As for batteries, the biggest batteries in service now are 150MWh. If we want
to power the world with renewable, we'll need TWh of batteries. We just don't
know how to build something like that. We haven't got the technology (lithium
isn't an option at these scales).

Renewables have an effect only as long as you have a steerable baseload of
coal, gas or nuclear to actually feed the demand. They have a positive effect
only as long as you haven't phased out all of your coal. As long as there is
no coal burner left, they'll set a high limit on emissions.
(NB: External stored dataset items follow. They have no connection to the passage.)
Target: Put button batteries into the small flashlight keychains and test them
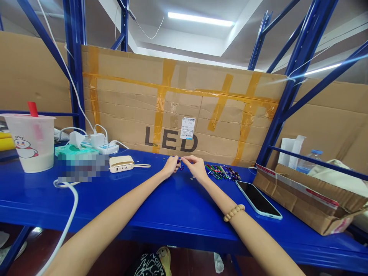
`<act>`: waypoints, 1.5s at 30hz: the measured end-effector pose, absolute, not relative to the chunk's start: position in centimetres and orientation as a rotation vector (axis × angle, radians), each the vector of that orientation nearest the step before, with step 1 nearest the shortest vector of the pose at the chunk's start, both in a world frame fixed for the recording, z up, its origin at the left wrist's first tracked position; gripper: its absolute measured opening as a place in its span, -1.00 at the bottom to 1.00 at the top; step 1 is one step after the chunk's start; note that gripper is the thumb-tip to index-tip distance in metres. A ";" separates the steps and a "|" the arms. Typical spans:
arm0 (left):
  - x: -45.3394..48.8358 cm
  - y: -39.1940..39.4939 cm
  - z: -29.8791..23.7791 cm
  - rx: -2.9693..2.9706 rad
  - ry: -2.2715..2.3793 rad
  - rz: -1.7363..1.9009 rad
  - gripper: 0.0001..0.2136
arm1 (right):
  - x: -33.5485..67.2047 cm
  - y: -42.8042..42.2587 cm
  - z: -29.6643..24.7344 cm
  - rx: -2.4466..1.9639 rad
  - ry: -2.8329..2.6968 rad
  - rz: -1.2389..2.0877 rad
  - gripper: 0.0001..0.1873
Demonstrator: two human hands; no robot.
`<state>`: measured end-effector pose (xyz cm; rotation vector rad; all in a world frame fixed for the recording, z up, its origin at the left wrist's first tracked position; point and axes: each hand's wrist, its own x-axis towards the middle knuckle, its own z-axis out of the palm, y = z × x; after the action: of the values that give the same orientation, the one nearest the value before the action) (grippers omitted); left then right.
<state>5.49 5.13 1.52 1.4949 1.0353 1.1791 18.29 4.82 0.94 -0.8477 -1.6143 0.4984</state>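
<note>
Over the far middle of the blue table, my left hand point(171, 166) is closed around a small purple-blue metallic piece with a clip-like loop point(181, 167). My right hand point(195, 167) meets it from the right, thumb and forefinger pinched together at the top of that piece; what lies in the pinch is too small to make out. Just right of my right hand is a pile of small shiny tubes with clips point(222, 172), in green, red, blue, purple and black. A few tiny pale bits point(192, 178) lie on the table below my hands.
A phone point(258, 199) and an open cardboard box point(299, 201) are at the right. On the left stand a power bank point(121, 164), a plastic cup with a red straw point(34, 143) and a power strip with chargers point(99, 142). A cardboard sheet point(129, 103) rises behind the blue table point(161, 207).
</note>
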 end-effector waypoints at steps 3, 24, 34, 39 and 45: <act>5.6 4.9 1.4 1.546 1.082 1.215 -0.64 | 18.1 4.6 1.0 -0.840 -1.608 0.483 -0.78; 5.1 5.9 0.0 1.806 1.286 1.142 -0.62 | 18.5 4.7 0.7 -0.894 -1.798 0.479 -0.70; 4.7 6.1 -0.3 2.097 1.419 1.038 -0.69 | 19.8 4.2 1.3 -0.929 -2.237 0.258 -0.65; 5.2 5.6 0.3 2.159 1.469 1.028 -0.68 | 20.4 4.5 1.3 -0.928 -2.344 0.188 -0.54; 5.2 5.6 0.1 2.197 1.456 1.028 -0.73 | 20.1 4.8 1.0 -0.955 -2.308 0.516 -0.45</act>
<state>5.20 5.62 0.06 2.1975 1.4557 1.0277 20.12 4.77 0.96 -0.9549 -2.3078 0.5158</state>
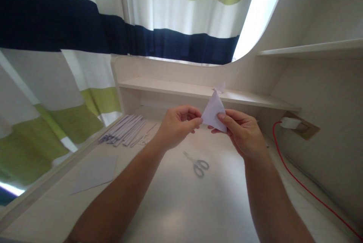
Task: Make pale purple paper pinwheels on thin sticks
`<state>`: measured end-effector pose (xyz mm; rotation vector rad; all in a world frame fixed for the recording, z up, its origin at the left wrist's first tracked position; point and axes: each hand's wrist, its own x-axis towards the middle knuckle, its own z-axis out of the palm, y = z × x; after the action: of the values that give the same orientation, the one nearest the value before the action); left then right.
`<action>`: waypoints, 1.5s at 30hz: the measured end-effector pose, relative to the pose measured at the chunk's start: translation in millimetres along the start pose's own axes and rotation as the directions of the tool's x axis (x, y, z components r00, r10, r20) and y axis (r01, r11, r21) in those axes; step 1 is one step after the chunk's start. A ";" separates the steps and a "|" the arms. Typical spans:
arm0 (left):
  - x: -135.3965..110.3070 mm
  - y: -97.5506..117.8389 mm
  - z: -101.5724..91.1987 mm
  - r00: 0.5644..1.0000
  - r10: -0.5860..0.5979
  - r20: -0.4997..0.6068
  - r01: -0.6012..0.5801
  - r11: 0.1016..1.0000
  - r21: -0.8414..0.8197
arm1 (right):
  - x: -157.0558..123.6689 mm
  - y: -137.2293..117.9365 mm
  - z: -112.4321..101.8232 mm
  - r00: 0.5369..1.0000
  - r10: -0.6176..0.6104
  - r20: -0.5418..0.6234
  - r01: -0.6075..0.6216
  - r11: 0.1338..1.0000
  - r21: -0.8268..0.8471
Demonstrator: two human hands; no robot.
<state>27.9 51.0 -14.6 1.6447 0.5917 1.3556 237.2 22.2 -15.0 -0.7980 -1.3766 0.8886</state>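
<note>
A small folded piece of white paper (213,111), triangular with its tip pointing up, is held in the air above the desk between both hands. My left hand (178,125) pinches its left edge with thumb and fingers curled. Gripping its lower right corner is my right hand (241,132), thumb on the front face. Grey-handled scissors (197,164) lie on the desk below the hands, untouched.
A white desk (181,205) has a bundle of cut paper strips (124,131) at the back left and a flat paper sheet (95,172) at the left. A shelf (198,91) runs behind with a paper scrap (220,87). A red cable (297,182) runs from a wall plug (290,122).
</note>
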 end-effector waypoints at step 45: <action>-1.4 1.2 2.0 0.995 0.046 -0.088 -0.035 0.992 0.122 | -0.8 -0.8 10.7 0.999 -0.031 0.013 0.032 0.996 -0.087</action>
<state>29.2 48.6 -14.3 1.7060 0.7091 1.4543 226.6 20.7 -14.2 -0.8362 -1.4422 0.8141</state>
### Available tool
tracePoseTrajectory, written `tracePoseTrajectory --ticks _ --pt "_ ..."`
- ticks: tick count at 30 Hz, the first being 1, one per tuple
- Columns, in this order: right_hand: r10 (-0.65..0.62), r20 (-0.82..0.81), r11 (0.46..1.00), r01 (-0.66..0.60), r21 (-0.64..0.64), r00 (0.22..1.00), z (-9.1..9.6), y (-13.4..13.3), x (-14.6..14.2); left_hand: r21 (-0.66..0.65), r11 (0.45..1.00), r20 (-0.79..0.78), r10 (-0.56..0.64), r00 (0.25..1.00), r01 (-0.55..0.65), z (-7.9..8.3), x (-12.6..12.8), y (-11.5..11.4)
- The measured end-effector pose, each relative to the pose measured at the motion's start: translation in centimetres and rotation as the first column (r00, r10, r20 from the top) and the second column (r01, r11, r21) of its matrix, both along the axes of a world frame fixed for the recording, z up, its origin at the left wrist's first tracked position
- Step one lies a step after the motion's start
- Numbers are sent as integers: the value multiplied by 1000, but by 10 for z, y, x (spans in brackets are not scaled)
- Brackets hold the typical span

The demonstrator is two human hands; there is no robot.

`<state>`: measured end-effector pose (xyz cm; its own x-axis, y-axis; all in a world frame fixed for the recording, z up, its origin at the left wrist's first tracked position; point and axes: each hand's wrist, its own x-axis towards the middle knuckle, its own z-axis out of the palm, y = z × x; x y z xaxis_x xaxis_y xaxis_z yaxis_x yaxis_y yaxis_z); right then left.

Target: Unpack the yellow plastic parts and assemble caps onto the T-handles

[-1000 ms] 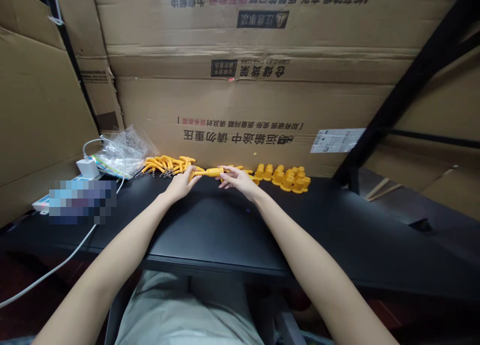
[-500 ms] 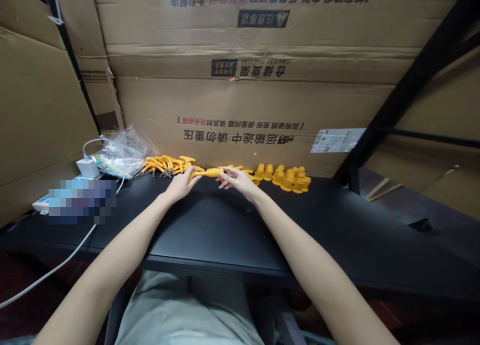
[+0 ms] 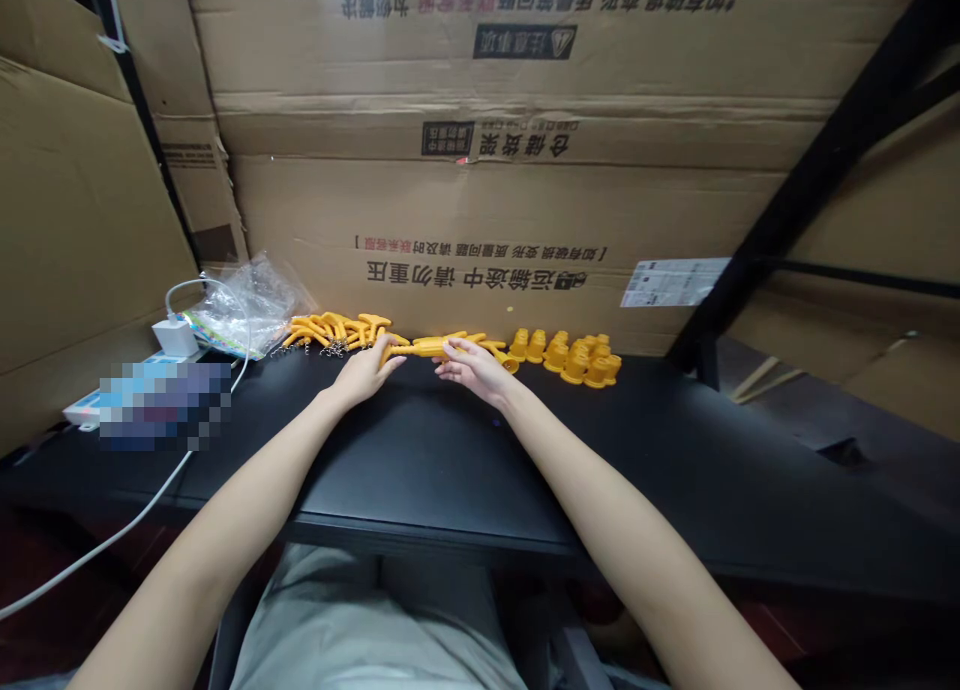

Unless, of course,
we build as many nuclear plants as possible in the meanwhile instead of masses
of gas firing plants (400g/CO2/KWh).

We could build batteries and much more solar and wind power plant instead, but
even if we suppose a non-existent cheap battery technology, providing large
scale power this way would be tremendously expensive (5 to 30 times more
expensive than nuclear, depending upon the hypotheses).

Solar has an actual output of 15% its theoretical power. Wind is about 30%
(onshore) to 40% (offshore). So to produce x GW of power, first you'll need x
* 3 to x * 6 GW of installed capacity; second you'll need additional capacity
and batteries to offset times of no wind or no sun. Figuring the price of
several hundred GWh of battery storage is left as an exercise to the reader,
but it can't be cheap. Plus the grid enhancements needed to transport the
additional peak capacity from power plants to batteries, etc.

------
fsiefken
From the Conclusion at the end of the paper addressing all types of nuclear
technologies, fast breed reactors, Generation IV reactors and "fusion or
fission, uranium or thorium":

"Even a lesser goal of several terawatts of nuclear power would run into many
of the outlined limitations. Therefore, the notion of a nuclear utopia is a
false one. But there are two types of nuclear advocates: the nuclear utopian
and the nuclear realist. A nuclear realist would only suggest that we need
about 1 TW of nuclear power as part of our world energy mix. However, one only
has to divide the results, in this paper, by 15 to see that 1 TW still
stretches resources and risks considerably.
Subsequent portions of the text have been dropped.